On to the characters. Most are spot on, with two exceptions: Rorschach sounds right, but there's one problem. He's not slimy enough. He looks (at least in the trailer) too clean and polished. He is supposed to have lived an obsessed, paranoid life these last ten years, hiding in a squalid studio apartment in the bad part of town. His clothes are supposed to be stained and torn. He's supposed to reek like rotten eggs. A minor complaint, as I think Jackie Earle Haley is the perfect choice for the character, I just didn't get a feeling of disgusting filthiness from his appearance in the preview.

Now the biggie: Ozymandias. I'm sorry, but Mathew Goode is horribly, horribly miscast. He looks like a kid. In the Graphic Novel, Veidt was at least in his late forties, if not his fifties. Mathew Goode wasn't even thirty when he filmed this. Also, he's far too slight of build, and his lack of physique makes the character's actions a little unbelievable.

Oh yeah- and President Nixon's nose is WAY too big. Seriously. It must be deliberate, because it's obvious. Why, I don't know.

But all in all, I'm still counting down the minutes until Friday morning. I'm praying it's more of a Lord of the Rings - which, despite changes to the plot and characters was still one of the greatest film epics of all time - than a Hitchhiker's Guide to the Galaxy, which dumbed all the intelligent, satirical, and phillisophical material in the book down for the American masses.

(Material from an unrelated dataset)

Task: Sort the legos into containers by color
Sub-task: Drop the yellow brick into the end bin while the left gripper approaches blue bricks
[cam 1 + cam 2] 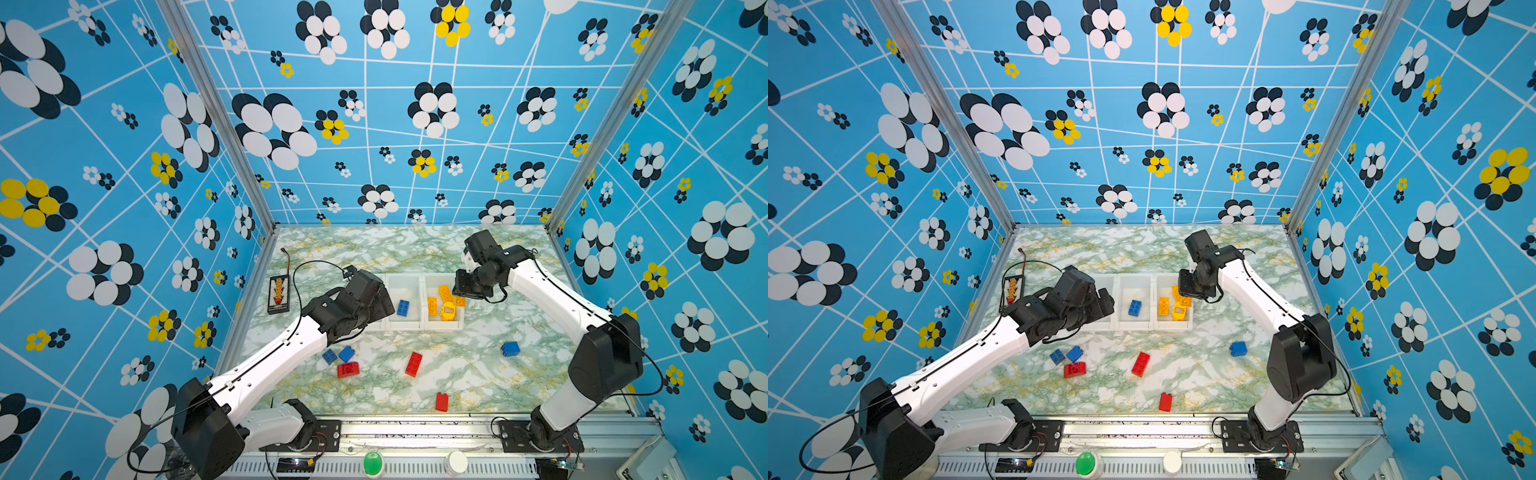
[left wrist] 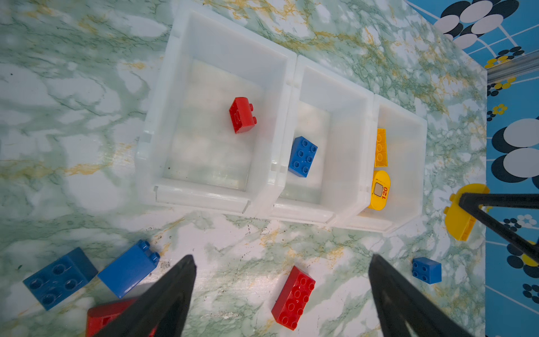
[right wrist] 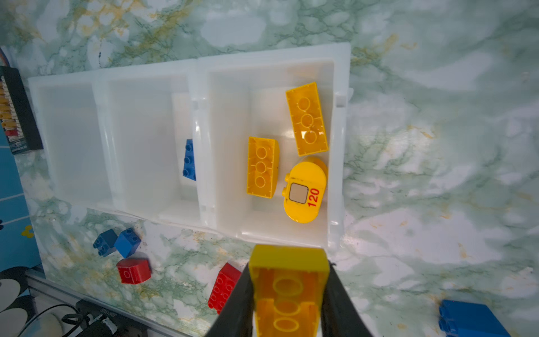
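The right gripper [image 3: 288, 267], clenched on a yellow brick [image 3: 287, 294], hangs over the bin of yellow legos [image 3: 338, 163], so lowering and releasing looks next; the left gripper [image 2: 281, 259] gapes empty above the leftmost bin [image 2: 159, 122].

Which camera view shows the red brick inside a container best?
The left wrist view: the red brick lies unobstructed in the end container. In both top views the left arm hides it. The right wrist view shows that container, but not the brick.
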Controlling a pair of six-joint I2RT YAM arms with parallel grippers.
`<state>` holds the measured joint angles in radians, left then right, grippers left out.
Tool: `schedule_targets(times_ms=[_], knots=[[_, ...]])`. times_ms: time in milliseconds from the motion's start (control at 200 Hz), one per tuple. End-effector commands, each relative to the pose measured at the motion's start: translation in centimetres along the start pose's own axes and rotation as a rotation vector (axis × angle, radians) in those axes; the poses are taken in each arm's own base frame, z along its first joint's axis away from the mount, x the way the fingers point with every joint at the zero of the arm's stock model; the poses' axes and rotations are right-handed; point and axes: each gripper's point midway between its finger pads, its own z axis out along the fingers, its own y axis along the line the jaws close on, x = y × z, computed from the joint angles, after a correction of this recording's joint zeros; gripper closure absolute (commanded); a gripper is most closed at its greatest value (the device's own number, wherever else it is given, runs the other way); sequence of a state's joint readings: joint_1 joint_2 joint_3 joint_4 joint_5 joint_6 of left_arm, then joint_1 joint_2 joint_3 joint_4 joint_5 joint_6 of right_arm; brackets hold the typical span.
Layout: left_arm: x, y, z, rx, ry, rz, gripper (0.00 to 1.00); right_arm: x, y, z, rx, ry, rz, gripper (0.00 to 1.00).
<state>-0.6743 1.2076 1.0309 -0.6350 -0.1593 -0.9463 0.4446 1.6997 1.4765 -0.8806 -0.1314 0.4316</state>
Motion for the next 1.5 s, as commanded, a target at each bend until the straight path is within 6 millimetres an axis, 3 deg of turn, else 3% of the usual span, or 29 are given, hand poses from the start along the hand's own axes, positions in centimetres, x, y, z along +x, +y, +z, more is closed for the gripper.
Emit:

Let's end this with some of my favorite quotes that I really hope get into the film:

OK, that's enough for now- I'll let the rest be a surprise.


Sunday, March 01, 2009

Rock, Roll, Liquor, Family, and the F-Train

Written on 2/28 on my Pocket PC:

It's 2am. I'm on the F train home & wondering if there will be a bus waiting for me in Queens. I doubt it. If not, I'm walking the three miles home, because I'm not paying $20 for a black cab. At least it's nice out.

I saw my cousin Chris's band, The Influence play. I wonder what I can say anything about them except "they rocked." I'm thoroughly inebriated & wonder if it's a good idea to be writing or if I'll get motion sickness. I hung out afterward with Chris & Allison, meeting new people, tossing back alcoholic beverages, and inhaling a few carcinogens. I'm wondering what that says about me, that I started the evening wound up in anxiety, (long story,) but a few cigarettes, whiskey, and friends make everything alright with the world. I guess it's all part of being human.

They played at the Crash Mansion, which is by the Bowery mission, where every homeless person in NYC seems to emanate from. My eardrums are still pounding. Earlier tonight, Joe took his green belt test in Jeet Kune Do, and I filled up on diner pancakes as we celebrated afterward. Jennifer dropped me off at the subway so I could go to Manhattan & enjoy the show.

Times like this, when I go out with friends, I feel as if I'm living two lives that don't quite mesh. Family man by day, club-hopper by night. Jen is wonderfully accepting the handful of times a year I do this. I feel like I'm getting too old for this, but what the hell. Life is too short not to enjoy yourself.

I wonder what my kids must think, the times when I leave at night & come home the next morning. I don't have a frame of reference. My parents' social life was strictly church-centered. We always socialized as a family. The few times they went away by themselves were on Catholic retreats, and we were left in the care of fellow Christians.

OK, we're jiggling too much and my stomach doesn't like it. Going to stop this now.